**EXERCISE PROMPT**
Print all of the data exactly, but drop the pictures.

**RECORDED INFORMATION**
- - - -

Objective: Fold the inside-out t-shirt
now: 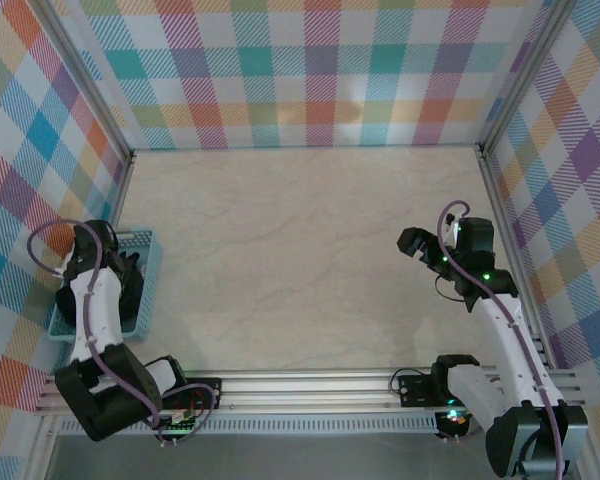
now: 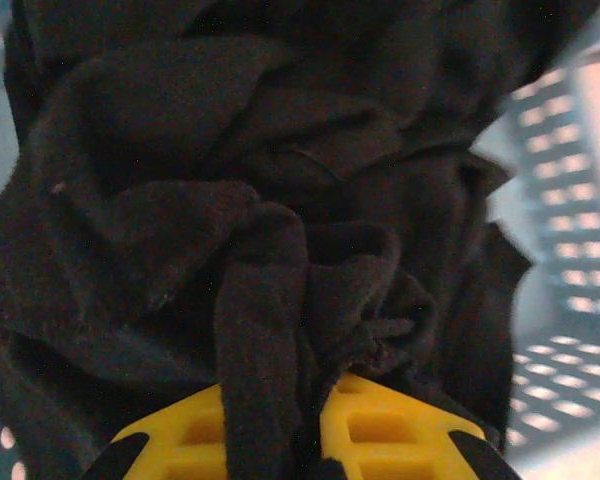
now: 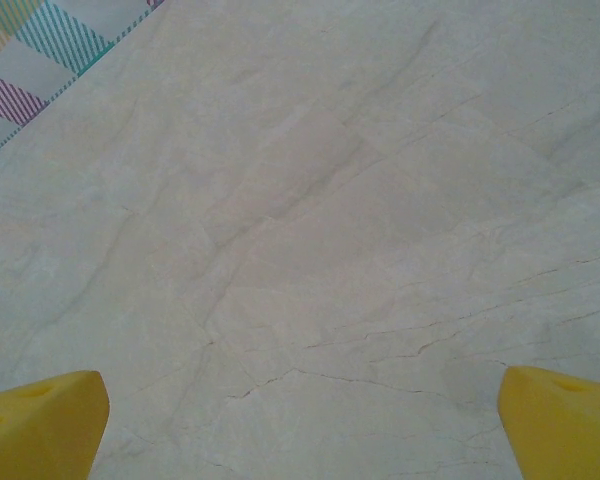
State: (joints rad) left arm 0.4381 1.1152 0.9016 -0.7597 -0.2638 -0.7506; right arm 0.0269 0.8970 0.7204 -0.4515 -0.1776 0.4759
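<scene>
The inside-out t-shirt (image 2: 280, 200) is lying as a crumpled black heap in the pale blue basket (image 1: 152, 262) at the left edge of the bench (image 1: 300, 250). Our left pincer (image 2: 302, 440) is clamping a bunched ridge of its fabric between the yellow fingers (image 2: 400, 435). Our right pincer (image 3: 300, 425) is hanging over bare bench, fingers wide apart and holding nothing. We are reading this as the opening step, getting the shirt out of the basket. To do it well, we are planning a straight upward lift until all the cloth clears the basket wall, so the basket is not dragged along. From there we are aiming for mid-bench, where the right pincer can help spread it.
</scene>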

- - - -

**YOUR SOLUTION**
Objective: Fold the inside-out t-shirt
now: 
now: 
now: 
State: (joints rad) left arm 0.4381 1.1152 0.9016 -0.7597 -0.2638 -0.7506; right arm 0.0269 0.8970 0.7204 -0.4515 -0.1776 0.4759
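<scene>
The inside-out t-shirt (image 2: 280, 200) is lying as a crumpled black heap in the pale blue basket (image 1: 152, 262) at the left edge of the bench (image 1: 300, 250). Our left pincer (image 2: 302, 440) is clamping a bunched ridge of its fabric between the yellow fingers (image 2: 400, 435). Our right pincer (image 3: 300, 425) is hanging over bare bench, fingers wide apart and holding nothing. We are reading this as the opening step, getting the shirt out of the basket. To do it well, we are planning a straight upward lift until all the cloth clears the basket wall, so the basket is not dragged along. From there we are aiming for mid-bench, where the right pincer can help spread it.
</scene>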

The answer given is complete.